### Task objective
Write out the listing below in its entirety, minus the pictures, without changing a word.

### Information shown
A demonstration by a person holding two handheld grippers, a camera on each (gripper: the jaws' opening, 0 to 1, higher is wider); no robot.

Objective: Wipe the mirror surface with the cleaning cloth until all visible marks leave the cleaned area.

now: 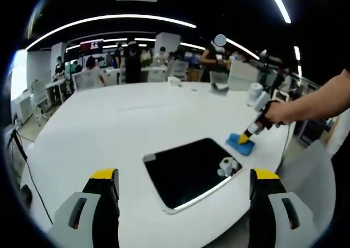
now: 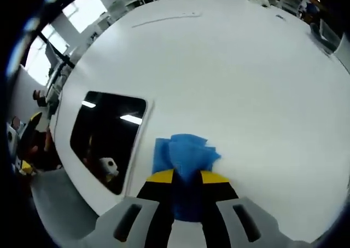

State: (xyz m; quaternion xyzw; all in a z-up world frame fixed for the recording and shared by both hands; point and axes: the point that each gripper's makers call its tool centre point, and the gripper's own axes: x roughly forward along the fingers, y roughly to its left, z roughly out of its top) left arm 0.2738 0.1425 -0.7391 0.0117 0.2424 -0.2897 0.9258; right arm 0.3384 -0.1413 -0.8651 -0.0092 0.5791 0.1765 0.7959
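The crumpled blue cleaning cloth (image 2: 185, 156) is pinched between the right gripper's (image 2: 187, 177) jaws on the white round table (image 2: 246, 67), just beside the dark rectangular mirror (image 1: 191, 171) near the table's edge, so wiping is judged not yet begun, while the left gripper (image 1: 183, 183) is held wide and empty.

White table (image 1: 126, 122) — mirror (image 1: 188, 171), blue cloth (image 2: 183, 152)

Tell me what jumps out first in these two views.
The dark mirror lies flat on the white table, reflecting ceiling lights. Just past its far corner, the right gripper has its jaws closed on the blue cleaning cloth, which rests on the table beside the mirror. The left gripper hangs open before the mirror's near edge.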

### Answer box
A demonstration by a person holding two handheld grippers, a camera on each (gripper: the jaws' opening, 0 to 1, higher is wider); no robot.

Objective: Wipe the mirror surface with the cleaning cloth until all visible marks leave the cleaned area.

now: 
now: 

State: (xyz m; quaternion xyzw; all in a z-up world frame fixed for the recording and shared by both hands; point and axes: the point that each gripper's makers call its tool centre point, and the gripper's own axes: x roughly forward along the fingers, y roughly to its left, z roughly out of its top) left arm 0.2738 0.1425 -0.7391 0.0117 0.2424 -0.2897 0.9258; right arm 0.3384 -0.1413 -0.8651 -0.0092 0.5791 0.1765 0.7959
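The crumpled blue cleaning cloth (image 2: 185, 156) is pinched between the right gripper's (image 2: 187, 177) jaws on the white round table (image 2: 246, 67), just beside the dark rectangular mirror (image 1: 191, 171) near the table's edge, so wiping is judged not yet begun, while the left gripper (image 1: 183, 183) is held wide and empty.

White table (image 1: 126, 122) — mirror (image 1: 188, 171), blue cloth (image 2: 183, 152)

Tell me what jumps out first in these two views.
The dark mirror lies flat on the white table, reflecting ceiling lights. Just past its far corner, the right gripper has its jaws closed on the blue cleaning cloth, which rests on the table beside the mirror. The left gripper hangs open before the mirror's near edge.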

Nothing else belongs in this output.